→ **The problem**: Look through the data below and output, unchanged, every line from the one holding "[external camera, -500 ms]" through the one holding "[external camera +", inclusive. Skip the pictures.

→ **Supplied records**:
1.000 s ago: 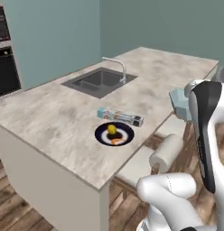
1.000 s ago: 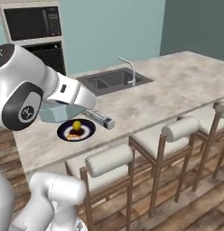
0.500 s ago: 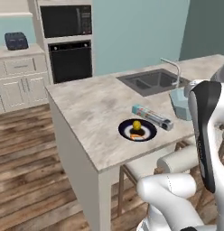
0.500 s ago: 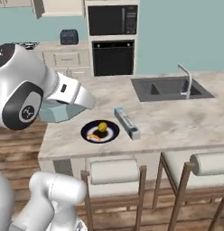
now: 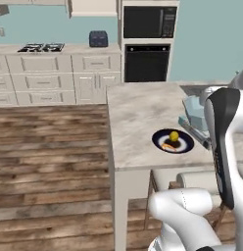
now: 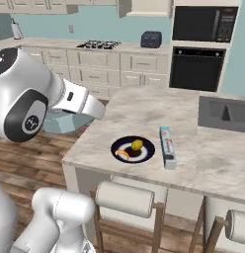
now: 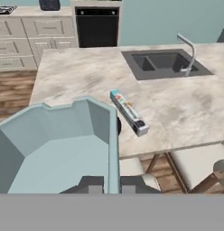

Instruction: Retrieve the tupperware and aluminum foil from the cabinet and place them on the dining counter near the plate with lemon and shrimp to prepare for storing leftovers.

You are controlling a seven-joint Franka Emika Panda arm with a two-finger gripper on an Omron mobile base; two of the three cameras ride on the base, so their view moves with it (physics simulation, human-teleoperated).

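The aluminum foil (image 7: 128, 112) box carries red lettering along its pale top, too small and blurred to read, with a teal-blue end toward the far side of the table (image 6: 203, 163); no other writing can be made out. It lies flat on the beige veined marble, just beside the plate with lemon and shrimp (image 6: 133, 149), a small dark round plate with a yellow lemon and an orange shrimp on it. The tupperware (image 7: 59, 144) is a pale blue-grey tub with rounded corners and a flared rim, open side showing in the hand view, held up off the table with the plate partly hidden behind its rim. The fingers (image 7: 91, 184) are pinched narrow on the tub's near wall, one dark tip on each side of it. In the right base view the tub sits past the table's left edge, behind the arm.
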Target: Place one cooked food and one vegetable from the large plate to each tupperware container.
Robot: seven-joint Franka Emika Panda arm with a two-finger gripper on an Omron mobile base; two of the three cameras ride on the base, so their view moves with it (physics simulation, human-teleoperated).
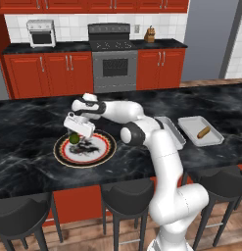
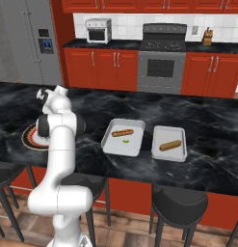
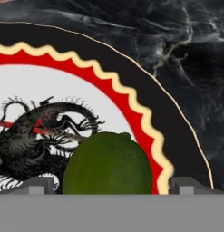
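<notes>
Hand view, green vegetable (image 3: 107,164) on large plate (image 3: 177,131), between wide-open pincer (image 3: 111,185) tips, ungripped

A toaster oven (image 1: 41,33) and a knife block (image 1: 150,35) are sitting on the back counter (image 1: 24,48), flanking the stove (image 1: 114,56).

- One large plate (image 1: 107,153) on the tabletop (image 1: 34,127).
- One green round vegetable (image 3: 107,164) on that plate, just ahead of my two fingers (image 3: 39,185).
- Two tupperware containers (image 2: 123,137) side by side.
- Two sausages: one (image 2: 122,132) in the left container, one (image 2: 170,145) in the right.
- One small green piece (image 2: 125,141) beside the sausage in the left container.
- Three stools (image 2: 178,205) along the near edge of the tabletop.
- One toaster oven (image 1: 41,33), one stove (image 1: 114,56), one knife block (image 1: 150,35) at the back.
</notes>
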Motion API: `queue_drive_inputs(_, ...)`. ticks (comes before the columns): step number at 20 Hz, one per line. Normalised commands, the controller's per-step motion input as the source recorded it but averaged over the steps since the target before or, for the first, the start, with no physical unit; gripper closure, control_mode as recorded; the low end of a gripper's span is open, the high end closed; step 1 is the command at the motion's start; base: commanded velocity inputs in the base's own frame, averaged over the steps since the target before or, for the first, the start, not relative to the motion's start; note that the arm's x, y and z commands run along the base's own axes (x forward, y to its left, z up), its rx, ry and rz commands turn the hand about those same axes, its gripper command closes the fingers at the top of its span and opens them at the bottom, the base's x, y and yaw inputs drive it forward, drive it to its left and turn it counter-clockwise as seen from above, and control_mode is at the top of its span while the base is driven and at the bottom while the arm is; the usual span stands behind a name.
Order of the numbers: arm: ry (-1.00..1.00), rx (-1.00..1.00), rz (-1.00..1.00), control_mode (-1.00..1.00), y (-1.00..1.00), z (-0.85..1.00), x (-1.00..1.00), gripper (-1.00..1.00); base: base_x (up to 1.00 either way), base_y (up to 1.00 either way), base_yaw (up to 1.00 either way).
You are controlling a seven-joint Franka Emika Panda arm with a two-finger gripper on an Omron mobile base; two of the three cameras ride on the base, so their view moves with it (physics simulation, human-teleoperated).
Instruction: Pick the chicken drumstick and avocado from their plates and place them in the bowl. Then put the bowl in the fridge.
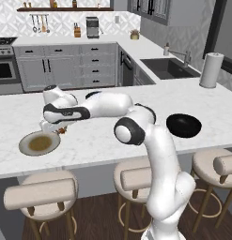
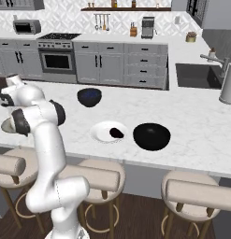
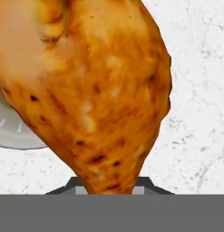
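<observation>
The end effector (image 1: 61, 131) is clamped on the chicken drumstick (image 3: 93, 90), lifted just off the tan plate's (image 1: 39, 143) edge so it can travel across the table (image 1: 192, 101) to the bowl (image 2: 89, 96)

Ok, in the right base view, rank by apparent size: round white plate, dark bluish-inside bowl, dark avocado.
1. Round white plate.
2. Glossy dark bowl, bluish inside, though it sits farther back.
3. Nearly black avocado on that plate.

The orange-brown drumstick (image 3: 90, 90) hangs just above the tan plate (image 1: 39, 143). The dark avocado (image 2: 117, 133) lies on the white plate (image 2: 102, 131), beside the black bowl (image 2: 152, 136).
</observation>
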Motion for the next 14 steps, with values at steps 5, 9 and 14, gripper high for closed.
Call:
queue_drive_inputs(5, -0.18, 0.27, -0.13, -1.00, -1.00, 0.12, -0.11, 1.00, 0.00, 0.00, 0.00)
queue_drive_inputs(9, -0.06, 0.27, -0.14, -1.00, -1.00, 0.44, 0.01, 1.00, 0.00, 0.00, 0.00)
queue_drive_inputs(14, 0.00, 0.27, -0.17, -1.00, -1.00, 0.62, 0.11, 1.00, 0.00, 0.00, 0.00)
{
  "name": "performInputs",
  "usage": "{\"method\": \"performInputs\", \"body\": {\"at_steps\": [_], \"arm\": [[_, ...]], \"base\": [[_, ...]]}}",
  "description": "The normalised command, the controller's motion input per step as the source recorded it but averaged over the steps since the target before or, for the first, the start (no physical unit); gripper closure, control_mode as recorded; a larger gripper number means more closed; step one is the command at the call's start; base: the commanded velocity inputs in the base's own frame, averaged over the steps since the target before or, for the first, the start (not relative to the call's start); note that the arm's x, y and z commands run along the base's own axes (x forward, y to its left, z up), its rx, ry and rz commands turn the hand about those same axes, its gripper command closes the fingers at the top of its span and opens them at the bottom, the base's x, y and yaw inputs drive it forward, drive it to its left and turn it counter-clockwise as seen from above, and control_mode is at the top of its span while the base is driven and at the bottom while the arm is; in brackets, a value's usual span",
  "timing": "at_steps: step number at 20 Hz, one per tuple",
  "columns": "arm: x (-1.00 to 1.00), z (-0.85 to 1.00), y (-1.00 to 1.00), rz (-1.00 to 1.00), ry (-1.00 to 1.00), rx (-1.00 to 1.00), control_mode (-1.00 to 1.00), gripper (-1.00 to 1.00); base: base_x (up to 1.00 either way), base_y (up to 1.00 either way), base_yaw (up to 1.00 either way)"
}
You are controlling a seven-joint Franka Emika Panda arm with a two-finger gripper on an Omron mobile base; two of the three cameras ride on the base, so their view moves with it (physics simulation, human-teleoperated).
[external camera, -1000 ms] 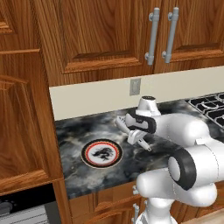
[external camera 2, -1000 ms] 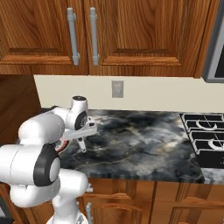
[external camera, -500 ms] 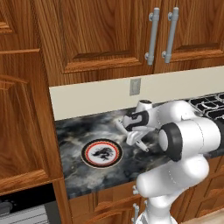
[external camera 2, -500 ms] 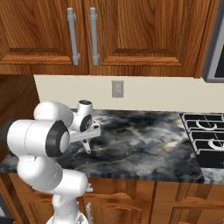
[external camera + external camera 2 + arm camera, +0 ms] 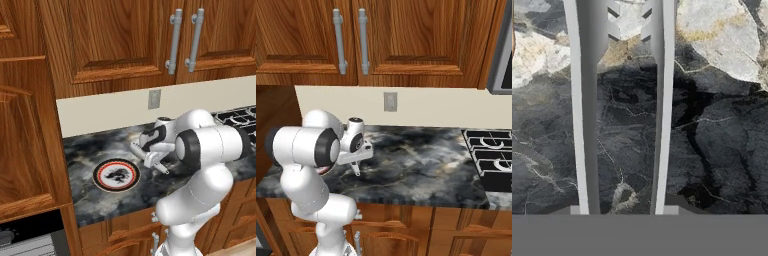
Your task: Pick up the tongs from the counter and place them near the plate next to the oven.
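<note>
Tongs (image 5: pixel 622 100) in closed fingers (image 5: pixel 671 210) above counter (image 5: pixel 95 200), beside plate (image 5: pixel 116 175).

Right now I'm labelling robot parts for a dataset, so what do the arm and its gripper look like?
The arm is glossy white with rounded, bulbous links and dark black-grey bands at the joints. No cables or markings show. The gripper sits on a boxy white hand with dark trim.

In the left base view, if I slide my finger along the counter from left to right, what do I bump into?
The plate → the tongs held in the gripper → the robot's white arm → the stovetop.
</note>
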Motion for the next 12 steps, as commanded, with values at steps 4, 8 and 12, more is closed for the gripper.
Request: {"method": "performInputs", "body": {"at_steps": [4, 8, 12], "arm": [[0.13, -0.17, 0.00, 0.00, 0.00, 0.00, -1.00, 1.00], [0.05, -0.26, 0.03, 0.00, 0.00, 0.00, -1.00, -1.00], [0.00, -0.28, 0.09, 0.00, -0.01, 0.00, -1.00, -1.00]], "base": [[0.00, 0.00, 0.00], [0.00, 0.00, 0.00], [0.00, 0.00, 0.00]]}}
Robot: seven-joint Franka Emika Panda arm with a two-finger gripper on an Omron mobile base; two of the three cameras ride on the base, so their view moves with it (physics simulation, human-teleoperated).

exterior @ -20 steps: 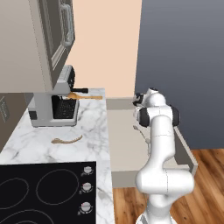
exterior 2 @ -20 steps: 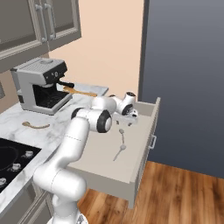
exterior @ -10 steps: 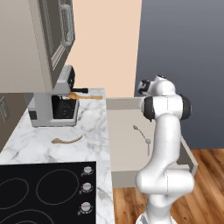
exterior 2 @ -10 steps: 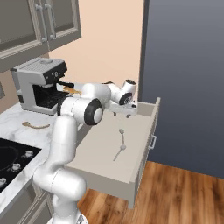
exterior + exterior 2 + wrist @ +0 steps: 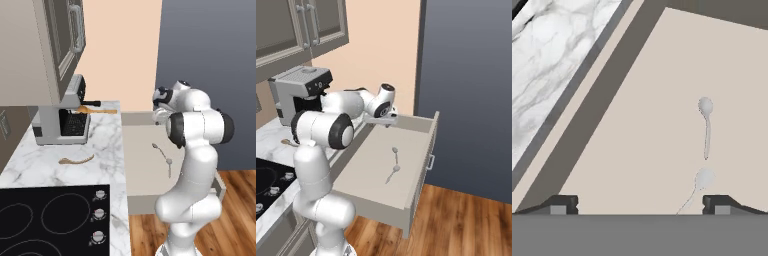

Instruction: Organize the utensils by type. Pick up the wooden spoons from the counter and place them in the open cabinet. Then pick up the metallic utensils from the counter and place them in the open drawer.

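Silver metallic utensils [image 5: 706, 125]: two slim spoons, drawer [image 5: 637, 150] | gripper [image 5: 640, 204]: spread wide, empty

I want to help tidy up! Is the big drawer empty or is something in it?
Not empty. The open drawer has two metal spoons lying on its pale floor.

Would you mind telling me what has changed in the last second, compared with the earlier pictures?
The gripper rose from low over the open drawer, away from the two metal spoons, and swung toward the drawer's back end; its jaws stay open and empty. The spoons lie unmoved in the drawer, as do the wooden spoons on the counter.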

→ **Written answer**:
[external camera, -500 ms] 
[external camera 2, -500 ms] 
[external camera + external camera 2 + arm camera, +0 ms] 

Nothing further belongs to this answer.